* _Work to be completed_
What you return should match the material below line for line, except that no image appears in it.

========================================

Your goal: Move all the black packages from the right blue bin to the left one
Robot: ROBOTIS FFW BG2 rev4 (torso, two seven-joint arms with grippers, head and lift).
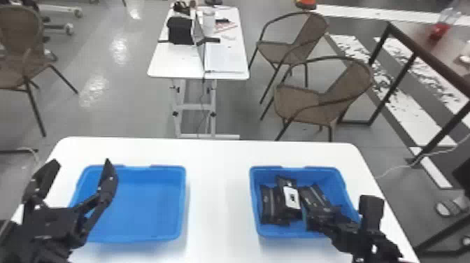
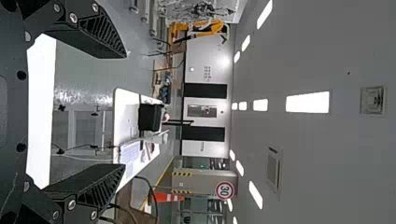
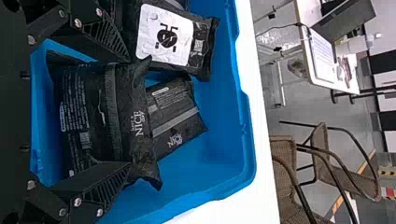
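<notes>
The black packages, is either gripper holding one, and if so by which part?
Nothing is held: the right gripper stands wide open at a black package in the right blue bin, and the left gripper is open and empty.

Beyond the near table, a long white table with pale metal legs point(image 1: 168, 66) bears an open laptop with a pale keyboard point(image 1: 225, 61) and, beside its screen, a black boxy object point(image 1: 180, 30). Two brown woven chairs with dark tubular frames stand to its right, one nearer point(image 1: 299, 103), one farther back point(image 1: 313, 33); a third brown chair point(image 1: 19, 31) stands at the far left. A dark-framed table point(image 1: 451, 54) occupies the right side. The left wrist view shows an orange traffic cone point(image 2: 167, 197), a round red-rimmed sign point(image 2: 224, 190) and bright rectangular ceiling lights point(image 2: 307, 101).
</notes>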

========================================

* _Exercise result_
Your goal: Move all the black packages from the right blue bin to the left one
Robot: ROBOTIS FFW BG2 rev4 (torso, two seven-joint arms with grippers, head and lift).
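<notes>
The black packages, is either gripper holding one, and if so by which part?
Nothing is held: the right gripper stands wide open at a black package in the right blue bin, and the left gripper is open and empty.

Beyond the near table, a long white table with pale metal legs point(image 1: 168, 66) bears an open laptop with a pale keyboard point(image 1: 225, 61) and, beside its screen, a black boxy object point(image 1: 180, 30). Two brown woven chairs with dark tubular frames stand to its right, one nearer point(image 1: 299, 103), one farther back point(image 1: 313, 33); a third brown chair point(image 1: 19, 31) stands at the far left. A dark-framed table point(image 1: 451, 54) occupies the right side. The left wrist view shows an orange traffic cone point(image 2: 167, 197), a round red-rimmed sign point(image 2: 224, 190) and bright rectangular ceiling lights point(image 2: 307, 101).
</notes>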

Work on this exercise has been finished.